Email Authentication Checker

Validate SPF, DKIM and DMARC records to ensure your domain's email is properly authenticated.

Learn More About Email Authentication

What is Email Authentication?

Email authentication is a set of three complementary protocols — SPF, DKIM, and DMARC — that work together to verify that an email genuinely came from the domain it claims to be from. Think of them as a chain of trust: SPF verifies who is allowed to send, DKIM verifies the message has not been tampered with, and DMARC ties them together with a policy that tells receivers what to do when checks fail.

Without these protocols, anyone can forge the From address on an email, making it appear to come from your domain. This is called email spoofing, and it is the foundation of most phishing attacks. Email authentication prevents this by giving receiving mail servers a way to verify legitimacy.

SPF Explained

Sender Policy Framework (SPF) is a DNS TXT record that specifies which mail servers are authorised to send email on behalf of your domain. When a receiving server gets an email from your domain, it checks the SPF record to see if the sending server IP address is on the approved list.

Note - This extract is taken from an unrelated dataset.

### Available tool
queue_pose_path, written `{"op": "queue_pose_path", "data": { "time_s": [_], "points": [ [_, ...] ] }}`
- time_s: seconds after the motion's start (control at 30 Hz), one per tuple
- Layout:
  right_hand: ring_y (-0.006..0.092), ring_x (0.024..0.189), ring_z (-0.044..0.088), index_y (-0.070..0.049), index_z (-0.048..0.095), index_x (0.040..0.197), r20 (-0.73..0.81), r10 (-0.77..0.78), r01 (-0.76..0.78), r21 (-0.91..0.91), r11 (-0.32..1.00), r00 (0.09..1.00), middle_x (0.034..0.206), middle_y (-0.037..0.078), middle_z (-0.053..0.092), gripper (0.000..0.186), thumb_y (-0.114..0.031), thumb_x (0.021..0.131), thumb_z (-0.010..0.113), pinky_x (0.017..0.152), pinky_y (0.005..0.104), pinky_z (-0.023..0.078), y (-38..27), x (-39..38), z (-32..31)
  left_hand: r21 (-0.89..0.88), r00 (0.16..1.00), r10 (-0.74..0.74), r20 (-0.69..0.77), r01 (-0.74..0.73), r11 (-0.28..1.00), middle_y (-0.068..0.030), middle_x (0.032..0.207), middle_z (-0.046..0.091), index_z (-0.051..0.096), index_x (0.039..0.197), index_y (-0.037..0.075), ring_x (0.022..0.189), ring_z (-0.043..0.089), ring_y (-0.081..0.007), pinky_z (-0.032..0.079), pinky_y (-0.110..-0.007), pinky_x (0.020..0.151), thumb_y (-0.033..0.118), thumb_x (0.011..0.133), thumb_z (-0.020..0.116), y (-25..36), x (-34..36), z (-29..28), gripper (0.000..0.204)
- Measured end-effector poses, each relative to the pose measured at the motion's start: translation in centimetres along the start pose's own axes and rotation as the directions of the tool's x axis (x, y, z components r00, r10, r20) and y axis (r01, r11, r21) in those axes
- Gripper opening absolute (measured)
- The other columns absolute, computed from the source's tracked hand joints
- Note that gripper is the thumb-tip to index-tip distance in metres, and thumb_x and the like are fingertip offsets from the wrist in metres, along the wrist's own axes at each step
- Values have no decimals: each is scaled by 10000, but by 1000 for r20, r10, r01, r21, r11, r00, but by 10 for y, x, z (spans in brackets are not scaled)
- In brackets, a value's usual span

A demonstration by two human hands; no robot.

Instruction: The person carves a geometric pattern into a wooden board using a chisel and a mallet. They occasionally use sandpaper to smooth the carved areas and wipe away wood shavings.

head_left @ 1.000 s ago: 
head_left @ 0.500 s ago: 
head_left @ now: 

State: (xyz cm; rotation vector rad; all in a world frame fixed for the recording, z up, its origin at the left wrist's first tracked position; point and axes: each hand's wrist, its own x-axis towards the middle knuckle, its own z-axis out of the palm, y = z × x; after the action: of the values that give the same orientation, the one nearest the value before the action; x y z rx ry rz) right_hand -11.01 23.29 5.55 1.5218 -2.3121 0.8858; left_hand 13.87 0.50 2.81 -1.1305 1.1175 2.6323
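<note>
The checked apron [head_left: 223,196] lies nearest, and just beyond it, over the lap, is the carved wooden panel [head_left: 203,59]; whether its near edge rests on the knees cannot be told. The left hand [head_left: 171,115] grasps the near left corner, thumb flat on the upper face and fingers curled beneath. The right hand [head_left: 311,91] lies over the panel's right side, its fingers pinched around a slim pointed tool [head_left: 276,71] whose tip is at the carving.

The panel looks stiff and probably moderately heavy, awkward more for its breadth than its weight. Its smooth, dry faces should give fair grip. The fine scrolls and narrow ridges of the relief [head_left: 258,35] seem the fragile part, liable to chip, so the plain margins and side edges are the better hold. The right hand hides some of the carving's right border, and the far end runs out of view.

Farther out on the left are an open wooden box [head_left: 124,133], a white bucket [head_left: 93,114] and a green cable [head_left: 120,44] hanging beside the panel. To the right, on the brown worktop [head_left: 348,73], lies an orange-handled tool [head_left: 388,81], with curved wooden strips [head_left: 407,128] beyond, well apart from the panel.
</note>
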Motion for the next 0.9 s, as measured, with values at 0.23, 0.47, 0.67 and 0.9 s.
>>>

SPF records use several mechanisms to define allowed senders:

  • include: — References another domain's SPF record. Used for third-party services like Google Workspace or Microsoft 365.
  • ip4: / ip6: — Explicitly allows specific IP addresses or ranges.
  • a / mx — Allows the domain's own A record IPs or MX server IPs to send.
  • -all (hard fail) — Reject email from any server not listed. The strictest and most secure option.
  • ~all (soft fail) — Accept but mark as suspicious. Useful during initial setup or testing.

A common pitfall is exceeding the 10 DNS lookup limit. Each include, a, mx, and redirect mechanism counts as a lookup, and nested includes count too. Exceeding 10 lookups causes SPF to fail entirely, which can break email delivery.

DKIM Explained

DomainKeys Identified Mail (DKIM) adds a cryptographic signature to every outgoing email. The sending server signs the message headers and body with a private key, then the receiving server uses a public key published in DNS to verify the signature. If the email was altered in transit, the signature will not match and the message fails DKIM verification.

DKIM records are published as TXT records at [selector]._domainkey.yourdomain.com. The selector is a label chosen by your email provider (e.g. google, default, s1) that allows multiple DKIM keys to coexist for the same domain. This is useful when transitioning between providers or when multiple services send email on your behalf.

Our tool checks a comprehensive list of common selectors used by major email providers. If your selector is not found, it does not necessarily mean DKIM is not configured — your provider may use a custom selector that we did not test.

DMARC Explained

Domain-based Message Authentication, Reporting and Conformance (DMARC) is a DNS TXT record published at _dmarc.yourdomain.com. It serves two critical functions: it tells receiving servers what to do when SPF or DKIM checks fail, and it provides a mechanism for receiving servers to send reports back to you about authentication results.

DMARC has three policy levels:

  • p=none — Monitor only. Email is delivered normally regardless of authentication results. Use this to collect reports before enforcing a stricter policy.
  • p=quarantine — Suspicious email is sent to the spam or junk folder. A good intermediate step.
  • p=reject — Unauthorised email is rejected outright. The strongest protection against spoofing.

The rua tag specifies where aggregate reports are sent (daily XML summaries of authentication results), while ruf is for forensic reports (individual failure notifications). DMARC also checks alignment — whether the domain in the From header matches the domain that passed SPF or DKIM.

Why This Matters

Since 2024, major email providers including Gmail, Yahoo, and Microsoft require bulk senders to have SPF, DKIM, and DMARC properly configured. Without them, your emails are far more likely to land in the spam folder or be rejected outright. Even for low-volume senders, these protocols are considered baseline requirements for email deliverability.

Beyond deliverability, email authentication protects your brand. Without DMARC enforcement, attackers can send phishing emails that appear to come from your domain, potentially compromising your customers, partners, and reputation. Implementing all three protocols is the single most effective step you can take to secure your domain's email.